Movie Production Notes


Director/producer James D. Stern became aware of Yao Ming well before the Chinese basketball player was named the #1 draft pick for the 2002/03 NBA season.

“I’m a total hoops fanatic. I’m always on the Internet, looking up information about the latest 16-year-old prodigy,” admits Stern, a veteran stage and film producer whose Broadway credits include “The Diary of Anne Frank” with Natalie Portman and Anna Deveare Smith’s “Twilight: Los Angeles.”

Stern continues, “When I started hearing about Yao, I thought it could be an incredible story.” With Yao – still just 21 years old – tipped as a draft pick for the coming 2002/03 season, Stern realized his story would reach beyond basketball.

“Yao was a player few Westerners had seen, who was about to navigate himself from a sealed society to the NBA and contemporary America. I saw this less as a basketball story than an immigrant’s story.”

Stern had previously brought his love of basketball into his professional life, as the producer and codirector of the 2000 IMAX film MICHAEL JORDAN TO THE MAX. That film had resulted in a relationship with NBA Entertainment, and the organization was enthusiastic when Stern proposed a film about Yao Ming. Seeking a partner for directing and producing duties, Stern approached Adam Del Deo, who had produced Stern’s feature directorial debut, IT’S THE RAGE. Del Deo enthusiastically signed on – even though he’s not a particularly avid basketball fan.

“This story was unlike anything I’d ever come across. It was from another sphere,” he comments.

“Here was this man, just 21 years of age and from a country that is still very mysterious to the West, poised to become an international pop culture icon in matter of mere weeks.

What spoke just as loudly to me was the symbolic fact that this was occurring almost 30 years to the day after Nixon’s historic 1972 trip to China. Here was China aiming even more to be an outward-looking nation, having as its ‘national treasure’ for this new era of openness a charismatic, personable individual who just happened to be an excellent basketball player.”

In the late summer of 2002, Stern and Del Deo met with Yao when he was in Indiana to play an exhibition game. Yao, who turned 22 on September 12, 2002, proved to be as compelling and likeable off court as on, and Stern and Del Deo knew they could build a film around him and the months that lay ahead.


At 7 feet, 6 inches tall and 310 pounds, Yao Ming is not only the tallest player in the NBA but one of its most physically imposing; his closest rival in size is Shaquille O’Neal at 7 feet, 1 inch tall and 325 pounds.
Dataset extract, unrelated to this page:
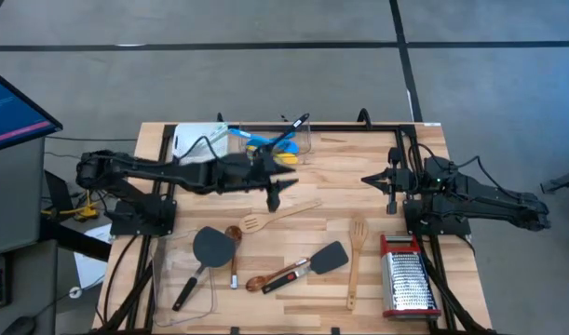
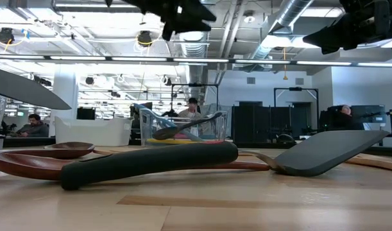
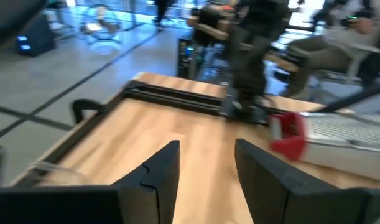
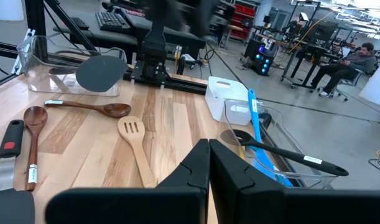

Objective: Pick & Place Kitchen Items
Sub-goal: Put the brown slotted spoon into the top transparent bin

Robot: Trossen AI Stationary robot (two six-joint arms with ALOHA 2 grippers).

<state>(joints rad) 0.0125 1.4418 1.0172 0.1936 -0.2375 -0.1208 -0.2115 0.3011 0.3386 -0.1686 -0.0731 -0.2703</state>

Yao began his basketball career at the age of 14, when he was selected for the Youth Team of the Chinese Basketball Association’s Shanghai Sharks. He made his debut with the Sharks at 17, and went on to lead the CBA in rebounds and blocked shots for two straight years; he was named the CBA’s MVP for the 2000/01 season, when he finished third in the league in scoring averages with 27.1 points per game.

Now in his third NBA season, Yao is a league leader in several key areas. According to NBA figures for the 2004/05 season (through January 26), Yao currently ranks #7 in field goal percentage, with a nearly 0.525 success rate shooting from anywhere on the court; for the 2003/04 season, he ranked #7 in field goals. He is averaging 1.86 blocked shots per game, making him #7 in the league; he finished the 2003/04 season at #13 in blocked shots. His free throw percentage for the current season is .777, which places him at #13 in the league overall (by contrast, Shaquille O’Neal’s free throw percentage for the current season is .457). In addition, Yao has been the starting center for the Western Conference in three consecutive NBA All-Star Games, and was the top vote-getter in this year’s match.

THE YEAR OF THE YAO places Yao’s achievements within the context of his country’s sports tradition. Pre-production research revealed China to be a nation of basketball fans to rival the U.S.

Introduced by Christian missionaries in the 1890s, basketball was thoroughly woven into the China’s social fabric by the time Chairman Mao Zedong launched the Cultural Revolution in the 1960s. While Mao banned longstanding Western touchstones (like Beethoven’s music), basketball was given a free pass - and was enjoyed by Mao himself. Through television ratings, it has been estimated that China now has 270 million basketball fans, a number equal to the entire population of the United States.